Hoofdstuk 3: Structuur en eigenschappen Flashcards
Wat is het meest voorkomende gas op aarde?
Lucht is het meest voorkomende gas op aarde. Het is een mengsel van voornamelijk stikstof en zuurstof en veel kleinere hoeveelheden van een aantal andere gassen, waaronder argon en koolstofdioxide.
Waarom hebben moleculen in de gas-fase weinig (tot geen) invloed op elkaar?
Dit komt doordat in de gasfase de moleculen van de stoffen zover van elkaar verwijderd zijn, dat ze vrijwel geen invloed op elkaar uitoefenen.
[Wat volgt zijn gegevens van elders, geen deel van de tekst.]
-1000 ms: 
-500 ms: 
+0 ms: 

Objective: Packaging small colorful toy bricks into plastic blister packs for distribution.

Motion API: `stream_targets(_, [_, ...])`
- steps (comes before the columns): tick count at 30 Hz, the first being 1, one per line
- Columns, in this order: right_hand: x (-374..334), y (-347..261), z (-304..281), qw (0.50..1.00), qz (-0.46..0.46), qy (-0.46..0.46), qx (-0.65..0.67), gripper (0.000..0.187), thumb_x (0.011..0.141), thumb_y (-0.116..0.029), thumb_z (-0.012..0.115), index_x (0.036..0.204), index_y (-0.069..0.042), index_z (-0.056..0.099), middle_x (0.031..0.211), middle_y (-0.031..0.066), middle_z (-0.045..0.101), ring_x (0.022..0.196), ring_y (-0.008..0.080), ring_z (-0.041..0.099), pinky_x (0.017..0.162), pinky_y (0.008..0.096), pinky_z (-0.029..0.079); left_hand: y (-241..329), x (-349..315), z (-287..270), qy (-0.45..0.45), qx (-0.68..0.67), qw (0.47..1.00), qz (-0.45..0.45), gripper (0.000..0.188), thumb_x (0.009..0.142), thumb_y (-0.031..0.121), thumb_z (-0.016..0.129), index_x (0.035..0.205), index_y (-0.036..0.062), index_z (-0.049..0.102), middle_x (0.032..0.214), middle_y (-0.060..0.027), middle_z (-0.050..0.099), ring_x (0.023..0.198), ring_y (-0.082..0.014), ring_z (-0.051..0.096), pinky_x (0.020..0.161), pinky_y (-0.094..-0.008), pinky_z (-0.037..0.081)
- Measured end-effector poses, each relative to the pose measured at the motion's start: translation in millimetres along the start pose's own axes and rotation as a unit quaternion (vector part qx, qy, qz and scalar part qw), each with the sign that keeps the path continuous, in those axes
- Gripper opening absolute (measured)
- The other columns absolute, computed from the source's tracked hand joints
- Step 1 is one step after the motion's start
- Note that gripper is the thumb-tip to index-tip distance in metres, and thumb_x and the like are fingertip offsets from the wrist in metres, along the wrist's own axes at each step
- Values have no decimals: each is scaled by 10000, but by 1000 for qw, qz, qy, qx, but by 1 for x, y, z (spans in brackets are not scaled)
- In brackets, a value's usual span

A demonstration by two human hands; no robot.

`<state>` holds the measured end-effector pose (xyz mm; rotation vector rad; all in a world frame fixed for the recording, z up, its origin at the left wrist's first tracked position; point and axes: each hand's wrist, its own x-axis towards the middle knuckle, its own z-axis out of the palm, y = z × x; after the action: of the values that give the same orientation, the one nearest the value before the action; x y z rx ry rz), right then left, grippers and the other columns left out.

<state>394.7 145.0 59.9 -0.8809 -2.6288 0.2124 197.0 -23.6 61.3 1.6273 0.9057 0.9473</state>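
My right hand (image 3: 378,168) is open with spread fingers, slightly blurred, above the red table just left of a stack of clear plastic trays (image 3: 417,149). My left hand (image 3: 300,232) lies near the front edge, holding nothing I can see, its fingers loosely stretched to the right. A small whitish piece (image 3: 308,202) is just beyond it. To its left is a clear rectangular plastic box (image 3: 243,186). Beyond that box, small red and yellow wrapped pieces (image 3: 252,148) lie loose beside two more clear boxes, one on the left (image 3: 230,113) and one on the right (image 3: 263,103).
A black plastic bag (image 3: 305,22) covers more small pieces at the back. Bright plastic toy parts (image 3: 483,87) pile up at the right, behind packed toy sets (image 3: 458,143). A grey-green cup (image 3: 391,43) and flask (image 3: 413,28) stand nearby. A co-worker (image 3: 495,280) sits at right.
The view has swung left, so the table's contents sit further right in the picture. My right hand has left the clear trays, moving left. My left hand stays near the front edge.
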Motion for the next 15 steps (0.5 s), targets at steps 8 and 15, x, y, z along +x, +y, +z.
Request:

Wat is de Browns-beweging bij gassen?
In een gas bewegen de moleculen trillend en ongeordend door elkaar heen, de zogenaamde brownsebeweging.
Hoe oefenen moleculen kracht uit op een wand van een afgesloten ruimte?
In een afgesloten ruimte botsen de moleculen onafgebroken tegen de wanden van de ruimte en oefenen daardoor een kracht uit op de wand. De gemiddelde kracht die op deze manier wordt uitgeoefend, noemen we de druk van het gas.
Wat beschrijft de ideale gaswet?
De ideale gaswet beschrijft het gedrag van een ideaal gas. Een ideaal gas is een hypothetisch gas, waarvan de moleculen puntvormig zijn (geen volume hebben) en geen interactie met elkaar (kunnen) hebben.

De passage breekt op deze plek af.